Airliners use a satellite connection while out of radio range over the ocean for voice communication with the pilots and also to carry text messages to the airline operations base via the jet's data-communications link, the Aircraft Communications Addressing and Reporting System, or ACARS.
ACARS sent its last transmission a half-hour after takeoff. The last radio contact with the plane was 38 minutes into the flight; the jet dropped off radar screens minutes later. Even if ACARS was either turned off by someone or ceased functioning because of some system failure, the satellite connection remained.
Just as a cellphone communicates with cell towers so that the network can reach it with an incoming call, the Inmarsat satellite sends an hourly message to the terminal on board the airplane to check that it is still connected.
In response, the terminal sends back a ping to say, yes, it's still there.
The final ping from Flight 370 was sent at 8:11 a.m. local time, 7½ hours after the jet took off from Kuala Lumpur.
The pings identified the airplane as Flight 370 but contained no direct location data.
Nevertheless, Farrar, who said he spoke with both Inmarsat and the designers of the satellite equipment on the airplane, explained how it's possible to use the raw ping data to deduce location information.

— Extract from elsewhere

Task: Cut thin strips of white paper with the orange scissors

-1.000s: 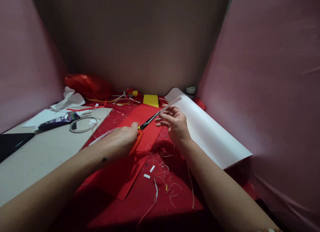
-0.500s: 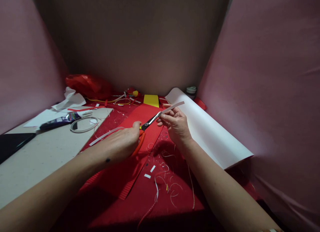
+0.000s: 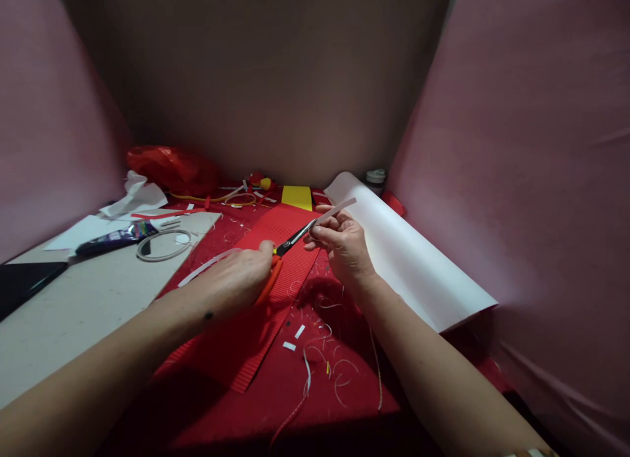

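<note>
My left hand (image 3: pixel 246 271) is closed on the orange handles of a pair of scissors (image 3: pixel 287 245), whose blades point up and to the right. A narrow white strip (image 3: pixel 340 209) is pinched in the fingers of my right hand (image 3: pixel 345 241). The scissor tips meet the strip's lower end beside my right fingertips; whether they touch it I cannot tell. Another pale strip (image 3: pixel 204 268) emerges behind my left hand; its other part is hidden. Beneath both hands lies a red corrugated sheet (image 3: pixel 266 312).
A grey-white board (image 3: pixel 88 312) at left bears a dark tube (image 3: pixel 115 239), a round ring (image 3: pixel 164 256) and a black flat object (image 3: pixel 29 286). On the right is a curled white sheet (image 3: pixel 413 260). Thread and paper scraps (image 3: pixel 289 345) litter the red cloth (image 3: pixel 315 411); a red plastic bag (image 3: pixel 172 168) sits behind.
Both hands, with the scissors and the strip, have shifted very slightly left. The scissor blades appear a little more closed near the strip. The view itself has moved a touch.
</note>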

The time the response ping takes to travel from the plane to the satellite hovering 23,000 miles above the Indian Ocean varies according to the distance the signal must traverse.
The satellite recorded at what point in the predetermined transmission time slot the ping from Flight 370 arrived, and so established how far away the jet was.
It was this data that convinced the Malaysian authorities, a week after the plane disappeared, to reorient the search toward two arcs in a large radius around the satellite.